Work to be completed:
Each line below must be written out exactly as shown.

Information provided:
»»

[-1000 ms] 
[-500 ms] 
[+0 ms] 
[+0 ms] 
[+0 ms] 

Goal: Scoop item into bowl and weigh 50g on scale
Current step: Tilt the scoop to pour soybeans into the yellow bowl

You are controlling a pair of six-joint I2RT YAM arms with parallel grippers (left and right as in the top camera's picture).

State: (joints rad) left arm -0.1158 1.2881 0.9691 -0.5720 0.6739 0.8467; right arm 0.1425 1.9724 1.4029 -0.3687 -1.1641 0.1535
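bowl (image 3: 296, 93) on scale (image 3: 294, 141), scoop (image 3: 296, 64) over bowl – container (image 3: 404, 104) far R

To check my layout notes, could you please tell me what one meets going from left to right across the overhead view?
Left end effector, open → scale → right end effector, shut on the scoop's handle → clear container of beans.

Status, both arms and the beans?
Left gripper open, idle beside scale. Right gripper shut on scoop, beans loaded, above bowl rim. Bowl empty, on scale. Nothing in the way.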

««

Result for this task:
[-1000 ms] 
[-500 ms] 
[+0 ms] 
[+0 ms] 
[+0 ms] 

Goal: Scoop item into bowl and weigh 50g on scale
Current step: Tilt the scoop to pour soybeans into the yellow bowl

You are controlling a pair of six-joint I2RT YAM arms with parallel grippers (left and right as in the top camera's picture).

State: (joints rad) left arm -0.1158 1.2881 0.9691 -0.5720 0.6739 0.8467; right arm 0.1425 1.9724 1.4029 -0.3687 -1.1641 0.1535
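bowl (image 3: 296, 93) on scale (image 3: 294, 141), scoop (image 3: 296, 64) over bowl – container (image 3: 404, 104) far R

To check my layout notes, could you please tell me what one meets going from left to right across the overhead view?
Left end effector, open → scale → right end effector, shut on the scoop's handle → clear container of beans.

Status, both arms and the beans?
Left gripper open, idle beside scale. Right gripper shut on scoop, beans loaded, above bowl rim. Bowl empty, on scale. Nothing in the way.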

The response is finished.